He has authored more than a dozen books, written a syndicated newspaper column and countless essays and articles covering a broad range of subjects—sports, politics, mobsters, union thugs, cultural touchstones, booze and blades of grass—all of it written in a smart, literate voice of the casual sophisticate who takes his subject, but not himself, seriously. And in the summer of 2010, Pete Hamill finally received an honorary graduate’s diploma from Regis High School, a Jesuit-run prep school from which he dropped out 59 years earlier. “It was the last period when you could do that and still have a life,” Hamill told the New York Times. “Try getting a job on a newspaper now without the résumé.”
True. We live in an era where a well-educated journalist can declare the Constitution to be “more than a hundred years old” and therefore difficult to understand, and remain credibly employed; it does seem that credentials matter more than ability. Demonstrating that one is able to conform to curricula currently trumps boldness; seat hours in the auditorium count more than audacity.
I wonder if that’s really good for America, though.
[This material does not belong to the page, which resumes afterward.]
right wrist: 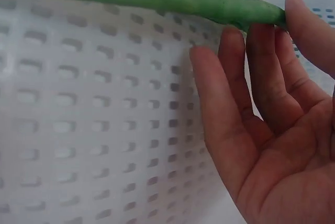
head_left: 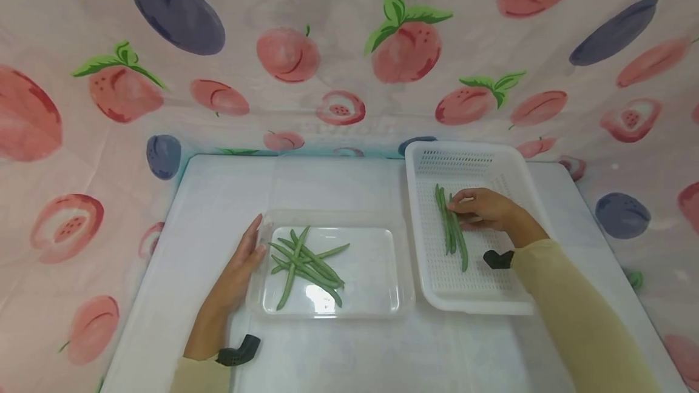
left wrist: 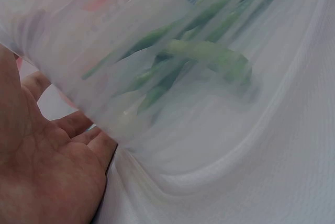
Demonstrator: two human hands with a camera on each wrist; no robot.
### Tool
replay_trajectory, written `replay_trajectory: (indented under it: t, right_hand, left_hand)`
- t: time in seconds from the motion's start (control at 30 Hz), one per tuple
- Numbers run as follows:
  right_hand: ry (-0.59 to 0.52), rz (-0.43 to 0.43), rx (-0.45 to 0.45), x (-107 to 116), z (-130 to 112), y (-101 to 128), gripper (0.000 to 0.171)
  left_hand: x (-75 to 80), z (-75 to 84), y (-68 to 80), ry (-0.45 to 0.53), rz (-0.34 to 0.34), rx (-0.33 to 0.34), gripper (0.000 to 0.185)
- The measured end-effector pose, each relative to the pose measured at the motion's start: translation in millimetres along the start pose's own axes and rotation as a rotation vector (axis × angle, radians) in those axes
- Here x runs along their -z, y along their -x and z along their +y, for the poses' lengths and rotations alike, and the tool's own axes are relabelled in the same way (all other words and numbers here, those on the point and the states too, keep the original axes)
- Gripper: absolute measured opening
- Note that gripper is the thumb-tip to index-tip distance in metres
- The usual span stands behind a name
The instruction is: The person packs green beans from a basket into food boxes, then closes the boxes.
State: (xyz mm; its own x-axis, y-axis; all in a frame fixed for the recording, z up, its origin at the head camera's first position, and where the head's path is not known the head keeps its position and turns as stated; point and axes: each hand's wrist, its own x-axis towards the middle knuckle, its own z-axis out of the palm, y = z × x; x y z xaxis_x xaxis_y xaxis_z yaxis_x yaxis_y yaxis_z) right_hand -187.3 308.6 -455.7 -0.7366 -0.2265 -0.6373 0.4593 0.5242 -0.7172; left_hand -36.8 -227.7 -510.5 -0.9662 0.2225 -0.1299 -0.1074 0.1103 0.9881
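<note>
Makeshift recording booth: fruit-print cloth backdrop around white table, trays of green beans.

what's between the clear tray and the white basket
Only a narrow strip of bare table between the clear tray and white basket, seen in the head view.

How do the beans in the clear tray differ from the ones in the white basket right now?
The beans in the clear tray lie crossed and fanned out; the beans in the white basket lie nearly parallel in a tight row. The right hand touches the basket beans, while the left hand rests against the clear tray, not its beans. The white basket is perforated. Both lots are green and slender.
</note>
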Motion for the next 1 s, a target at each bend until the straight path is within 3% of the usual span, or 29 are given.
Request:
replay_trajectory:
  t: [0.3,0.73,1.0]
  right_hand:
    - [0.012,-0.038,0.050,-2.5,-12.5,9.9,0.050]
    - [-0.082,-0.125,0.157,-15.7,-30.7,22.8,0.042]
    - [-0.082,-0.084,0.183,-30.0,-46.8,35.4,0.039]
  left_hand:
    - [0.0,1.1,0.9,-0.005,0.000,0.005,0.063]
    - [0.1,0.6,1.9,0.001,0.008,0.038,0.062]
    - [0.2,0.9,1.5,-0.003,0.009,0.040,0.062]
To become educated is a marvelous thing; to have the opportunity to study is a privilege too many take for granted. But have we become a society that places too much weight on the attainment of a diploma, which sometimes indicates nothing more than an ability to keep to a schedule and follow a syllabus, and underappreciates the ability to wonder, to strike out on an individual path and to learn on one’s own? When did non-conformists become so unromantic and undervalued?
James Taranto, a puckish and observant editor at the Wall Street Journal once suggested that Sarah Palin’s humble bachelor’s degree from the University of Idaho contributed to the overt hatred the credential-obsessed media consistently betrayed whenever her name came up. In sympathy, Taranto informs the reader that he possesses no college degree at all. “For the record,” he notes, “our high school diploma is a GED.”
Well, for nearly 60 years a GED was more than Pete Hamill possessed. Or, for that matter, the late Peter Jennings, who managed to forge a distinguished journalistic career without a diploma. NBC news anchor and managing editor Brian Williams attended several universities in pursuit of a degree. He never did acquire one. Nor did Thomas Alva Edison, withdrawn from school after only a few months, and then home-schooled by his mother.
One of my sons graduated a few years ago from a very good college at which he performed poorly. From his sophomore year forward, he hated college and seemed to work very hard at getting his parents to pull him out, but we were adamant about that degree. Since graduating, he has read non-stop—philosophy, economics, theology, mathematical theory; he reminds me of Winston Churchill, the famously poor student who asked his mother to send him books while he was stationed in India (in the cavalry because he was considered too stupid for infantry duty) and educated himself until he was the equal of any Oxford graduate, and then some.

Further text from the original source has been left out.